Но королеве было невдомёк о чём действительно мечтает её дочь. Иногда во время уроков истории верховный книжник, магистр Илберн, заводил речь о выдающихся женщинах: о королеве Лире Рейнар, что укрощала драконов; о леди Ангасте, которая, встав во главе войска, отбила возлюбленного, захваченного в плен эльфами, или, наконец, о Кэйлинн Русворт, её дальней родственнице, что в молодости получила прозвище «Королева пиратов», прошла через множество приключений и сумела дожить до девяноста девяти лет. Такие истории Мерайя слушала, затаив дыхание, с восхищением и блеском в глазах.

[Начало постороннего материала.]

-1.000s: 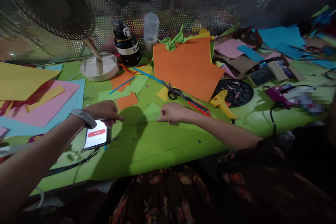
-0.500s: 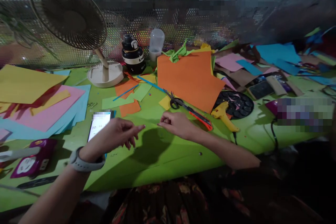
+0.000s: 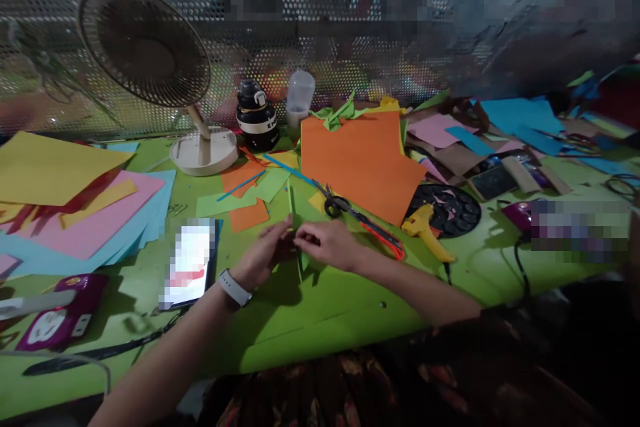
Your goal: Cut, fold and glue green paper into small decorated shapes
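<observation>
Both hands meet at the middle of the green table (image 3: 300,313). My left hand (image 3: 263,255), a watch on its wrist, and my right hand (image 3: 327,243) are closed on a small green paper piece (image 3: 296,213) that stands up on edge between them. A phone (image 3: 191,262) with a lit screen lies just left of my left wrist. Black-handled scissors (image 3: 334,203) and a red-edged cutter (image 3: 383,235) lie just behind my right hand.
A desk fan (image 3: 150,53) stands at the back left beside a black bottle (image 3: 255,121) and a clear cup (image 3: 300,97). A big orange sheet (image 3: 360,153), a yellow glue gun (image 3: 425,227), a black palette (image 3: 447,200) and stacks of coloured paper (image 3: 80,207) surround the hands.
My left hand left the phone and moved right to join my right hand. The green paper piece, flat before, is now lifted on edge between both hands.
</observation>
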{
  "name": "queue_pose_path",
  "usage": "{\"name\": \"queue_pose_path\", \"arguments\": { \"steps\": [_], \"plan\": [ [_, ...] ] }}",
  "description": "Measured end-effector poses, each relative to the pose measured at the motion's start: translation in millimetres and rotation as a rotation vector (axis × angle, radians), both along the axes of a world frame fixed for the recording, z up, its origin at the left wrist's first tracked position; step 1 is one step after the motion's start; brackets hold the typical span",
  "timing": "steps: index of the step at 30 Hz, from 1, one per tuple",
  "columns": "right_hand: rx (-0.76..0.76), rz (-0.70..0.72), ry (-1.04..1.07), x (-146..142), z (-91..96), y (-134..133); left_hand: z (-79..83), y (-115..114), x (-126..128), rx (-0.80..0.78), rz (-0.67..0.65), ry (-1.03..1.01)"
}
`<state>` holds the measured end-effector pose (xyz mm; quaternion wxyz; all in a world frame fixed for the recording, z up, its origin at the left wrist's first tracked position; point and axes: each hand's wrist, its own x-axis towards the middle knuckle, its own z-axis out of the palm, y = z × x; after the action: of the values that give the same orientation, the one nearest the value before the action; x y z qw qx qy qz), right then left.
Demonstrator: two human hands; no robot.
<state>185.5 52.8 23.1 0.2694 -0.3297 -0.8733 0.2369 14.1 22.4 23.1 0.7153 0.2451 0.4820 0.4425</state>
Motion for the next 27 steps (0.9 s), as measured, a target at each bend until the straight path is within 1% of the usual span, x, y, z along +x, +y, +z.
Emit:
{"name": "queue_pose_path", "arguments": {
  "steps": [2, 3, 5, 7, 10, 12, 14, 17, 20, 23, 25, 27],
  "plan": [
    [0.161, 0.036, -0.057, -1.6, -7.4, 1.2, -5.6, -3.8, 4.5, 0.016, -0.011, -0.026],
    [0.234, 0.054, -0.063, -1.5, -9.5, 1.8, -8.2, -4.9, 5.4, 0.024, 0.007, -0.04],
    [0.367, 0.102, -0.056, 1.2, -9.1, 3.2, -12.4, -5.2, 4.1, 0.028, 0.08, -0.074],
    [0.481, 0.158, -0.05, 6.4, -4.1, 4.7, -14.9, -4.1, 0.1, 0.03, 0.152, -0.109],
    [0.587, 0.23, -0.123, 12.6, 2.2, 5.8, -17.6, -3.5, -3.4, 0.048, 0.21, -0.168],
    [0.645, 0.271, -0.176, 13.5, 0.9, 5.5, -19.1, -4.6, -2.4, 0.04, 0.233, -0.207],
    [0.712, 0.305, -0.181, 12.6, -3.2, 4.3, -19.6, -5.9, -1.0, 0.018, 0.236, -0.223],
    [0.771, 0.341, -0.139, 11.9, -5.3, 1.2, -16.3, -5.6, -4.3, -0.013, 0.223, -0.212],
    [0.795, 0.362, -0.11, 12.8, 0.2, -1.8, -10.9, -3.2, -11.8, -0.021, 0.188, -0.144],
    [0.797, 0.346, -0.167, 12.0, 3.2, -2.9, -8.6, -2.4, -14.3, 0.002, 0.173, -0.103],
    [0.788, 0.341, -0.193, 10.2, -0.1, -2.7, -9.6, -3.3, -12.1, 0.002, 0.175, -0.094],
    [0.786, 0.362, -0.16, 8.4, -6.1, -2.6, -11.8, -4.3, -9.6, -0.012, 0.173, -0.096]
  ]
}}
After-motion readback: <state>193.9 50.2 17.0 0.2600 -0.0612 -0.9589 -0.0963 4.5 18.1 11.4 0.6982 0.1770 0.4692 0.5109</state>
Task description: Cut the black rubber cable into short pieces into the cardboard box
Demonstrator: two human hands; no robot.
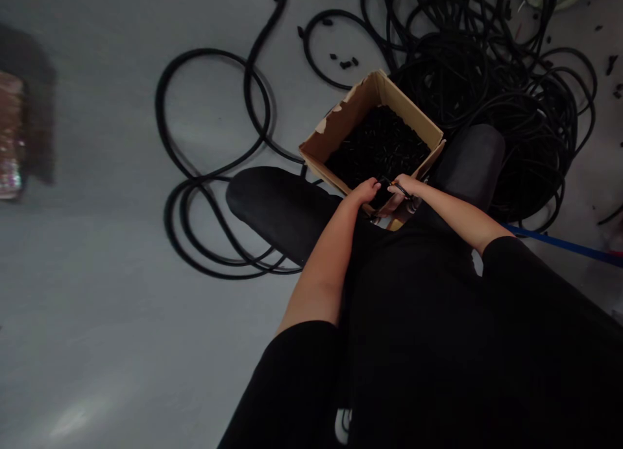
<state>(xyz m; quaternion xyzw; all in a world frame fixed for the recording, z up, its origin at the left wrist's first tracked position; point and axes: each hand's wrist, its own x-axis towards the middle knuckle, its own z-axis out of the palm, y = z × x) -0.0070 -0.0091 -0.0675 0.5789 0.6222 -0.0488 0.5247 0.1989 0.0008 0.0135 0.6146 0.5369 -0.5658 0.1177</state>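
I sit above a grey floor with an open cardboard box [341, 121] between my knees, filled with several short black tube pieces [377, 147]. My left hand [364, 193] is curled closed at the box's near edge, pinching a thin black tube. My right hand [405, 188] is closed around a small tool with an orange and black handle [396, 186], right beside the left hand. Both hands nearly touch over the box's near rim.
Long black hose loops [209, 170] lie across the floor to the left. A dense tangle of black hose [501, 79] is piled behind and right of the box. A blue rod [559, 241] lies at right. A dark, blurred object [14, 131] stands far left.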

Сейчас же, хоть девушка и улыбалась, слушая слова матери, но её взгляд был печален. Да, принцесса действительно превосходно научилась изображать интерес, и лишь тот, кто постоянно и внимательно наблюдал за ней, мог понять, что на самом деле таится в её маленьком сердечке.
— Почему же тогда ты не родила отцу сына? — спросила принцесса, и королева ответила незамедлительно, будто ожидала такой вопрос.